All records must be restated word for word.

Segment Start: MATERIAL FOR THIS EXERCISE

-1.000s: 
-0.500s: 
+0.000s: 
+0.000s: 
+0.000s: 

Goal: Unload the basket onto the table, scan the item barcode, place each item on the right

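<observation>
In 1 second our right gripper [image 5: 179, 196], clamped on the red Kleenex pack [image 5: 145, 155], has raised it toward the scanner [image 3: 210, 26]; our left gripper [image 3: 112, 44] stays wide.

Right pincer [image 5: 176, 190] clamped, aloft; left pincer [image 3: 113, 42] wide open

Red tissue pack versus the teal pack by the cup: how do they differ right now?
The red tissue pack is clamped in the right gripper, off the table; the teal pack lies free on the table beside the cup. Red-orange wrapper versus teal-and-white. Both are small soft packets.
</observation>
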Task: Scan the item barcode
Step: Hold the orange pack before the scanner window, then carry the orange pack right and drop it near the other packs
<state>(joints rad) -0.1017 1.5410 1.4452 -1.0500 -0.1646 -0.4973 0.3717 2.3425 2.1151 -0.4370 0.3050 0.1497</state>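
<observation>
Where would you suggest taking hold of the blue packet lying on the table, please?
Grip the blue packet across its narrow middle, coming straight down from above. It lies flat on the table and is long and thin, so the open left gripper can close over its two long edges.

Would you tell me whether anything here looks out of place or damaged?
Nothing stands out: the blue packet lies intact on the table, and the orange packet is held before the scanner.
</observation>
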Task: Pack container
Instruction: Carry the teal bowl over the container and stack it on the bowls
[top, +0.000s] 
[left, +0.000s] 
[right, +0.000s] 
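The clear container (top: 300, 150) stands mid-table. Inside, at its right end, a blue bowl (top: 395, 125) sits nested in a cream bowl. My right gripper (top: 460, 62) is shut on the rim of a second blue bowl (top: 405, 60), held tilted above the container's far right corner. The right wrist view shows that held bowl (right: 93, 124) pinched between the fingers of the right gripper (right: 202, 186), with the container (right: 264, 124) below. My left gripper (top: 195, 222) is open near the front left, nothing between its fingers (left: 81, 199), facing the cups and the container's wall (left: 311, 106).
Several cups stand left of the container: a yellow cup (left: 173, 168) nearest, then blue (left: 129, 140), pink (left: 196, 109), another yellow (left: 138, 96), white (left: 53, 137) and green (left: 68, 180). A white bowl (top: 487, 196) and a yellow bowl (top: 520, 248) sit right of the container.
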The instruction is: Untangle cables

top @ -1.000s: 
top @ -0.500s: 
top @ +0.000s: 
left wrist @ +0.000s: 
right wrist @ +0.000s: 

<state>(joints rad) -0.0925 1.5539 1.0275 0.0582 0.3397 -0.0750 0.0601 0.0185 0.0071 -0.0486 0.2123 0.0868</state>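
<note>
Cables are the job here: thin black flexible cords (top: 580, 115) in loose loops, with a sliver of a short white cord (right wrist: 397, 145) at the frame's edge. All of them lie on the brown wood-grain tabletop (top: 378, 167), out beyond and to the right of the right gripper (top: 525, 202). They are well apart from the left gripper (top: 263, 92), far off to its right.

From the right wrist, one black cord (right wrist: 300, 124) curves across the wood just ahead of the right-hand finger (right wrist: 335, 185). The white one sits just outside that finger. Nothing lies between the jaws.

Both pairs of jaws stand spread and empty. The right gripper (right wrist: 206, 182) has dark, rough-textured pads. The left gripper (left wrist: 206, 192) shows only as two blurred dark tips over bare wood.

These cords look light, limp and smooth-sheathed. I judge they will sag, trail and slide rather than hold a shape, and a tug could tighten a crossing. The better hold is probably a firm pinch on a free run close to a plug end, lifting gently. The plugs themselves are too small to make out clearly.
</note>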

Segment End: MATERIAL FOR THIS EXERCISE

### TASK RESULT
-1.000s: 
-0.500s: 
+0.000s: 
+0.000s: 
+0.000s: 

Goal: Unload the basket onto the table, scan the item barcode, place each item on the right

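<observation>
In 1 second our right gripper [image 5: 179, 196], clamped on the red Kleenex pack [image 5: 145, 155], has raised it toward the scanner [image 3: 210, 26]; our left gripper [image 3: 112, 44] stays wide.

Right pincer [image 5: 176, 190] clamped, aloft; left pincer [image 3: 113, 42] wide open

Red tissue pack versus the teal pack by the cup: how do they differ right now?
The red tissue pack is clamped in the right gripper, off the table; the teal pack lies free on the table beside the cup. Red-orange wrapper versus teal-and-white. Both are small soft packets.
</observation>
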Task: Scan the item barcode
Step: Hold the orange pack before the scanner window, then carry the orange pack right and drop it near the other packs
<state>(joints rad) -0.1017 1.5410 1.4452 -1.0500 -0.1646 -0.4973 0.3717 2.3425 2.1151 -0.4370 0.3050 0.1497</state>
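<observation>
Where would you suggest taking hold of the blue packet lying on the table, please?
Grip the blue packet across its narrow middle, coming straight down from above. It lies flat on the table and is long and thin, so the open left gripper can close over its two long edges.

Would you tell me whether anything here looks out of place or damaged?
Nothing stands out: the blue packet lies intact on the table, and the orange packet is held before the scanner.
</observation>
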Task: Pack container
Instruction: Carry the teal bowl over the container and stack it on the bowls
[top, +0.000s] 
[left, +0.000s] 
[right, +0.000s] 
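The clear container (top: 300, 150) stands mid-table. Inside, at its right end, a blue bowl (top: 395, 125) sits nested in a cream bowl. My right gripper (top: 460, 62) is shut on the rim of a second blue bowl (top: 405, 60), held tilted above the container's far right corner. The right wrist view shows that held bowl (right: 93, 124) pinched between the fingers of the right gripper (right: 202, 186), with the container (right: 264, 124) below. My left gripper (top: 195, 222) is open near the front left, nothing between its fingers (left: 81, 199), facing the cups and the container's wall (left: 311, 106).
Several cups stand left of the container: a yellow cup (left: 173, 168) nearest, then blue (left: 129, 140), pink (left: 196, 109), another yellow (left: 138, 96), white (left: 53, 137) and green (left: 68, 180). A white bowl (top: 487, 196) and a yellow bowl (top: 520, 248) sit right of the container.
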The instruction is: Untangle cables

top @ -1.000s: 
top @ -0.500s: 
top @ +0.000s: 
left wrist @ +0.000s: 
right wrist @ +0.000s: 

<state>(joints rad) -0.0925 1.5539 1.0275 0.0582 0.3397 -0.0750 0.0601 0.0185 0.0071 -0.0486 0.2123 0.0868</state>
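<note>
Cables are the job here: thin black flexible cords (top: 580, 115) in loose loops, with a sliver of a short white cord (right wrist: 397, 145) at the frame's edge. All of them lie on the brown wood-grain tabletop (top: 378, 167), out beyond and to the right of the right gripper (top: 525, 202). They are well apart from the left gripper (top: 263, 92), far off to its right.

From the right wrist, one black cord (right wrist: 300, 124) curves across the wood just ahead of the right-hand finger (right wrist: 335, 185). The white one sits just outside that finger. Nothing lies between the jaws.

Both pairs of jaws stand spread and empty. The right gripper (right wrist: 206, 182) has dark, rough-textured pads. The left gripper (left wrist: 206, 192) shows only as two blurred dark tips over bare wood.

These cords look light, limp and smooth-sheathed. I judge they will sag, trail and slide rather than hold a shape, and a tug could tighten a crossing. The better hold is probably a firm pinch on a free run close to a plug end, lifting gently. The plugs themselves are too small to make out clearly.
</note>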

The answer has been given in full.